The answer C, “to comprise the majority of DNA in the genome,” is incorrect. In fact, the majority of DNA in the eukaryotic genome is made up of noncoding DNA. Some of this may be protein coding genes, but the majority of the genome is repetitive DNA.
The answer D, “to provide long sections of noncoding DNA,” is incorrect. Genes code for proteins or functional RNAs, so this is not an accurate statement.
Therefore, the correct answer is B: the primary purpose of genes in a eukaryotic genome is to provide the instructions for making functional units like proteins or RNA molecules.
Genome size varies between eukaryotes. This is summarized in Table 1 below. The smallest eukaryotic genome is less than 2.5 million nucleotides, while the largest is over 150 billion. There is no clear correlation between the size of the genome and the complexity of the organism. If there was, then the human genome would be much larger than that of the Japanese flower Paris japonica, which is 50 times the size of the human genome!
There is also no correlation between the number of protein-coding genes and the complexity of the organism. Triticum aestivum (wheat) has about 107 000 protein-coding genes, which is about 5 times the number of protein coding genes in humans. This is also summarized in Table 1 below.
It is important to note that the genome is very similar between individuals in the same species but is not exactly the same. There are minor differences in the DNA sequence.
Example 3: Understanding the Relationship between Gene Number and Organism Complexity
What is the correlation between the complexity of an organism and the number of protein-coding genes it contains?
A gene is a section of DNA that codes for a specific gene product, such as a protein or an RNA molecule. Protein-coding genes are genes that code for proteins, such as the gene for insulin that codes for the hormone insulin that is used to regulate blood sugar levels.
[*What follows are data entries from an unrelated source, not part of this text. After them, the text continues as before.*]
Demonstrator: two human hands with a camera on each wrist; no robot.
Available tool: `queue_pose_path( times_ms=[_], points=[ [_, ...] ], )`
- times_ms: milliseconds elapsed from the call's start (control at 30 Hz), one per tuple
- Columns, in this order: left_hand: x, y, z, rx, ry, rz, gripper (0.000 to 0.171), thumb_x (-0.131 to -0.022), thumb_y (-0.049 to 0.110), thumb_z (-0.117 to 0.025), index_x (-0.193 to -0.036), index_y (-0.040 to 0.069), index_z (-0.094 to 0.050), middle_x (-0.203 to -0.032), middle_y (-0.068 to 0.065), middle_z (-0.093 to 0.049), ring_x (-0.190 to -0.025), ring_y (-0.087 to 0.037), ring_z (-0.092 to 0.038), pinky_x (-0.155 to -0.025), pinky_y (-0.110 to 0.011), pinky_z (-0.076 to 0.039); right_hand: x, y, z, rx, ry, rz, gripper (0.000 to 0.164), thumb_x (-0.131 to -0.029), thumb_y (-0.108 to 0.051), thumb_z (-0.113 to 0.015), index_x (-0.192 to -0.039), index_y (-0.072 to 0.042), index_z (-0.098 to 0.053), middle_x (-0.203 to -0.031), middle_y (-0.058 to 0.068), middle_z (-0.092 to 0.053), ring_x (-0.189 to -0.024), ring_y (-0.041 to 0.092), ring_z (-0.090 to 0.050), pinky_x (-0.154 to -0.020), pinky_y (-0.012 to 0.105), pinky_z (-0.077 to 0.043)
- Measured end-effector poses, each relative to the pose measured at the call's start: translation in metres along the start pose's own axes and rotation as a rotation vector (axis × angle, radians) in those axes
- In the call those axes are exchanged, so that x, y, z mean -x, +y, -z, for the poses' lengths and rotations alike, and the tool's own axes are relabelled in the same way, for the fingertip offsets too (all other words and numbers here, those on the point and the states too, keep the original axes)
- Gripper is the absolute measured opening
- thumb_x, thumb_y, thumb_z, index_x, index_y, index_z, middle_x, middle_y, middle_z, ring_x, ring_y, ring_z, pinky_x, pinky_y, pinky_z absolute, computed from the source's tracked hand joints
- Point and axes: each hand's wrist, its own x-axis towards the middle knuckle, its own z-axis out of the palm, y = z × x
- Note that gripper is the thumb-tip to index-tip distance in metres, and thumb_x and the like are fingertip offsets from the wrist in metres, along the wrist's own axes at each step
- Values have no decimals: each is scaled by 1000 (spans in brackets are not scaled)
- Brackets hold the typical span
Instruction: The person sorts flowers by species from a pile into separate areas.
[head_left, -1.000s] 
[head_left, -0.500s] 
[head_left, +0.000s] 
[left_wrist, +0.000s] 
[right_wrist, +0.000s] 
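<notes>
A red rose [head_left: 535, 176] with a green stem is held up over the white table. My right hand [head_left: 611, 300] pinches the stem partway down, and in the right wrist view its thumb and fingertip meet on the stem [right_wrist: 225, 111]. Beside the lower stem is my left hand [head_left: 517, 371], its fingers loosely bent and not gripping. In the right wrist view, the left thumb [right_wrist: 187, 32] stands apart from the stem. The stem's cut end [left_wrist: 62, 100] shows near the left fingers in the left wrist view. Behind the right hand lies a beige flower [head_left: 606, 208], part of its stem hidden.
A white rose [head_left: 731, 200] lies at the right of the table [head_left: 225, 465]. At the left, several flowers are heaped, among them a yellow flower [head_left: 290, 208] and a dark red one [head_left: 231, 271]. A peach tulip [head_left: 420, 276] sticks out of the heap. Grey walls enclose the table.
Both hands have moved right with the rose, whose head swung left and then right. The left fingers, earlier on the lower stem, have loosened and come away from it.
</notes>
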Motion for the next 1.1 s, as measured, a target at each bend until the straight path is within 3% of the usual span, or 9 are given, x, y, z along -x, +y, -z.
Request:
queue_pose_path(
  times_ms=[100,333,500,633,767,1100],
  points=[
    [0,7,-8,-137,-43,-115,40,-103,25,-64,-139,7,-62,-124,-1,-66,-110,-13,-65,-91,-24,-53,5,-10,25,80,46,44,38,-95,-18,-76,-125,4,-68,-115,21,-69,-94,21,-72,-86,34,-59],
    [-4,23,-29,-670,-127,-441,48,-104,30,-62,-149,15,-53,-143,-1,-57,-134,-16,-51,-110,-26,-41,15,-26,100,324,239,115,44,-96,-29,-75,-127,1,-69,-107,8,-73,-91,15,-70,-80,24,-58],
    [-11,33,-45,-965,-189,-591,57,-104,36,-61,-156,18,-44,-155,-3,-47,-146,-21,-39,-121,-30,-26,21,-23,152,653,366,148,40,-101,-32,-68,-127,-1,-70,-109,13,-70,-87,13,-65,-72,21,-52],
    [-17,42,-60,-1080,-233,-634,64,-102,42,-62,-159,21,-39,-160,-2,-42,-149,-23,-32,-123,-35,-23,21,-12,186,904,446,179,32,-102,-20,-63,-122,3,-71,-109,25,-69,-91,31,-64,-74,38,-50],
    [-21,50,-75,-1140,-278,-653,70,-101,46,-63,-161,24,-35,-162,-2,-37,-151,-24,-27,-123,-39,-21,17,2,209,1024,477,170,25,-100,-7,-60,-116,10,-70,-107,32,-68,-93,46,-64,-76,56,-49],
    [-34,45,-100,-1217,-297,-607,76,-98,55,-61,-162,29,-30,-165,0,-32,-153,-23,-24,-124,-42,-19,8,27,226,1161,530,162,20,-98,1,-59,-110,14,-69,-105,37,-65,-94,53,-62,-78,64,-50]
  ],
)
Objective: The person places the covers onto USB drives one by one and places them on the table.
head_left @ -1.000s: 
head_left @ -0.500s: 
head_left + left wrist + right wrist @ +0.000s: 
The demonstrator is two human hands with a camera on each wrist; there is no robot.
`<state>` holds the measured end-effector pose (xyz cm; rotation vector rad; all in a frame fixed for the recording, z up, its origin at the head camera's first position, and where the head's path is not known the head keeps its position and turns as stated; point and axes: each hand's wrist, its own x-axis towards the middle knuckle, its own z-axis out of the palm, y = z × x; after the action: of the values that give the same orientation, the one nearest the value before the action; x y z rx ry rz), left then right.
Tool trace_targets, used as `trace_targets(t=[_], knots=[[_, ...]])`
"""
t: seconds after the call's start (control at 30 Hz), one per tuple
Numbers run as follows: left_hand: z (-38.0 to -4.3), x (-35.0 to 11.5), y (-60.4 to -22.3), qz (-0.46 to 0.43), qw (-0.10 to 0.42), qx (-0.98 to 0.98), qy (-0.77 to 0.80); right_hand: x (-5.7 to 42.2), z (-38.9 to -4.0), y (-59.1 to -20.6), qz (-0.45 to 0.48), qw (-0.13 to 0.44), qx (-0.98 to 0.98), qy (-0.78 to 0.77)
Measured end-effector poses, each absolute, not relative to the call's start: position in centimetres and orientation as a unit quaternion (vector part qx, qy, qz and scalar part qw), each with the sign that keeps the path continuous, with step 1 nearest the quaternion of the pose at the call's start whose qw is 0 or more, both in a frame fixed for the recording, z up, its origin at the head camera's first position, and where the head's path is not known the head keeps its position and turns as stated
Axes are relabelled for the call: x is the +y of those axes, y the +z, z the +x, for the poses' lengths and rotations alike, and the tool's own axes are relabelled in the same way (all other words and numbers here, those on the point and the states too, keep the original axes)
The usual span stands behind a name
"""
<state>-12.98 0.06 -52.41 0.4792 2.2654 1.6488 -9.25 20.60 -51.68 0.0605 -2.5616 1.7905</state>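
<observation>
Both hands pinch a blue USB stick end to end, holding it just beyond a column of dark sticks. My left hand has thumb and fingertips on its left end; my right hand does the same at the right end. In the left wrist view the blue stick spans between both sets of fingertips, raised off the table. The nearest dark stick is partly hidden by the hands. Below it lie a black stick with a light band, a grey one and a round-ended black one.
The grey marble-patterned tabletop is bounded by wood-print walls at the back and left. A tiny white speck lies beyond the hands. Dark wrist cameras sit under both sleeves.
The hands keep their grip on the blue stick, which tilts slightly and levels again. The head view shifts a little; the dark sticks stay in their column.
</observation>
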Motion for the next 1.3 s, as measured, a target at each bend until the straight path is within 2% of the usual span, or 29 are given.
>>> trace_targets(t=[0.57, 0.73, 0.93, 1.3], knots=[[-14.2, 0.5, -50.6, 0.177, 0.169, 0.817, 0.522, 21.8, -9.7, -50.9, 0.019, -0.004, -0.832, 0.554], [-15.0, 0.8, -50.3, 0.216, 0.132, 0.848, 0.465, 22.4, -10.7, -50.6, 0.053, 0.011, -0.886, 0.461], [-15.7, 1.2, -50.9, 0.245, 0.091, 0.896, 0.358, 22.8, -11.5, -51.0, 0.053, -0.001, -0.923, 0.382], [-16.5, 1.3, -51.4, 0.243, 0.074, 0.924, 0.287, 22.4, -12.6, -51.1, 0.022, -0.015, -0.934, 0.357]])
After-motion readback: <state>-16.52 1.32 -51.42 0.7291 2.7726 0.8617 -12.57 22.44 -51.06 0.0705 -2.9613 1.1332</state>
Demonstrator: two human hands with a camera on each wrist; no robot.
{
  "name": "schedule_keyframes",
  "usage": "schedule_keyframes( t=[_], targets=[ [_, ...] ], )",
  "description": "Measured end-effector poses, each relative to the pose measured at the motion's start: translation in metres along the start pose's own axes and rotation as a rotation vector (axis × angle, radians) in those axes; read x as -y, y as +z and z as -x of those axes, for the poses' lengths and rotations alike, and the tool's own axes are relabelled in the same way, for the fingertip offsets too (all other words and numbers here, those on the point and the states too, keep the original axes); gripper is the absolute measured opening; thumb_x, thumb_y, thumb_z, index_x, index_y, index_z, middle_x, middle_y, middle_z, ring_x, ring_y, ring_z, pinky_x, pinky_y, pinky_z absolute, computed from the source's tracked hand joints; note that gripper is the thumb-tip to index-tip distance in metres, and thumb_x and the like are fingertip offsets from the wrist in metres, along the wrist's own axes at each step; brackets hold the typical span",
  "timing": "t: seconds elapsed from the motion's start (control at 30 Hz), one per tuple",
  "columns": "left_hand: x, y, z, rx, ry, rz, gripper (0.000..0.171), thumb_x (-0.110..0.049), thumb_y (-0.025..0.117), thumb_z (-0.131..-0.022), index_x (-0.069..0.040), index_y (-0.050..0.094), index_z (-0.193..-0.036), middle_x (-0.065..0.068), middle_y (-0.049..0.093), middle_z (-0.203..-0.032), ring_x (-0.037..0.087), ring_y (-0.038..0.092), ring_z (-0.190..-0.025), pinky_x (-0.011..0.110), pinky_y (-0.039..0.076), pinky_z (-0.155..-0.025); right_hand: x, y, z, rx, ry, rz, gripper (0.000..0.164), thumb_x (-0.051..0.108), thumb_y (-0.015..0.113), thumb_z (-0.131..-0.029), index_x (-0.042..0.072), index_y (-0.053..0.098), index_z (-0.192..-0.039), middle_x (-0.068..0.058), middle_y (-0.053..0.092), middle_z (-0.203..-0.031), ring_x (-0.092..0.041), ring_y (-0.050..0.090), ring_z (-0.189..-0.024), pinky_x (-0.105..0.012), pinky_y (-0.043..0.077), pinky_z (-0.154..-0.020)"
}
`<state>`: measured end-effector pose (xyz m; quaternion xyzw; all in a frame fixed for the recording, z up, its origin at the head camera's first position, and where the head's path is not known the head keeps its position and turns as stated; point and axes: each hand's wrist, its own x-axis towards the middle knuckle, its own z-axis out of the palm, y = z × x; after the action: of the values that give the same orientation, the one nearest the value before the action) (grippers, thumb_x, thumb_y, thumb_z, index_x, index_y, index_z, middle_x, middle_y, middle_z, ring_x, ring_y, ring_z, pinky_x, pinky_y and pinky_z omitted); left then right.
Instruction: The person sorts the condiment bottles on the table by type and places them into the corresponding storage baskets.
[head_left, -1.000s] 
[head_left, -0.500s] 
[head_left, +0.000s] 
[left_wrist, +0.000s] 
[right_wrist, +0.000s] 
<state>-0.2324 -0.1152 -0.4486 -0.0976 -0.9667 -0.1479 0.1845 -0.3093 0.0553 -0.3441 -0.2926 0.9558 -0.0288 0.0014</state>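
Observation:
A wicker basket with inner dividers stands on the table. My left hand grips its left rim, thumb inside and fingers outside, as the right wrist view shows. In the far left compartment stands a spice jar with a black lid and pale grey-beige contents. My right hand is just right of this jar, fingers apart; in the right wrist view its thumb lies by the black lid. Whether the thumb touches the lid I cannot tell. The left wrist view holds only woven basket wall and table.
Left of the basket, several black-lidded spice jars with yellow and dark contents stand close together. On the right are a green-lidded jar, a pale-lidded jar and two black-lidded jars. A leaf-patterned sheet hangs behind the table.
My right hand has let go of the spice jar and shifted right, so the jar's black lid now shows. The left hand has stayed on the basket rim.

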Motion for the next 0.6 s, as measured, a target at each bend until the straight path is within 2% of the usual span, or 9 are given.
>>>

There are many different genes in a single organism. The complete set of DNA inside an organism is called a genome. The genome of humans, for example, contains approximately 3.2 billion nucleotides that contain about 20 000 protein-coding genes.
Since the development of DNA sequencing technology, many genomes for different organisms have been sequenced. Analysis of these genomes has also revealed the number of protein-coding genes inside the respective genomes.
What we have learned is that the complexity of an organism does not correlate with the number of protein-coding genes in the organism’s genome. For example, humans, arguably the most complex organisms on Earth, have approximately 20 000 protein-coding genes compared to wheat that has about 5 times this number. This large difference might be due to repeated gene duplication events in plants during the course of their evolution.
As shown in Table 1, the size of the genome does not necessarily correlate with the number of protein-coding genes. Some genomes are more densely packed with genes compared to others. See Figure 2 below to compare a 50,000-nucleotide section of DNA between yeast and humans. You can see that there are significantly fewer genes in the human DNA section. The percentage of genes in the human genome is lower than that of the yeast genome because there is a higher amount of noncoding DNA in the human genome.
The genomes of prokaryotes are even more densely packed!
Prokaryotic genomes are usually, but not always, smaller and more densely packed with genes than eukaryotic genomes. Most prokaryotes have their genome on a single, circular DNA molecule. E. coli has a genome of about 4.6 million nucleotides with 4 400 protein-coding genes. These genes are very densely packed and in some cases only a single nucleotide separates them! There are very few repetitive DNA sequences in prokaryotes compared to eukaryotes.
Let’s recap some of the key points we have covered in this explainer.
- A genome is the total DNA of an organism.
- In eukaryotes, the majority of the genome is noncoding and does not make proteins.
- The size of the genome, as well as the number of genes in an organism, does not correlate with its complexity.
- In prokaryotes, the majority of the genome is coding and makes proteins.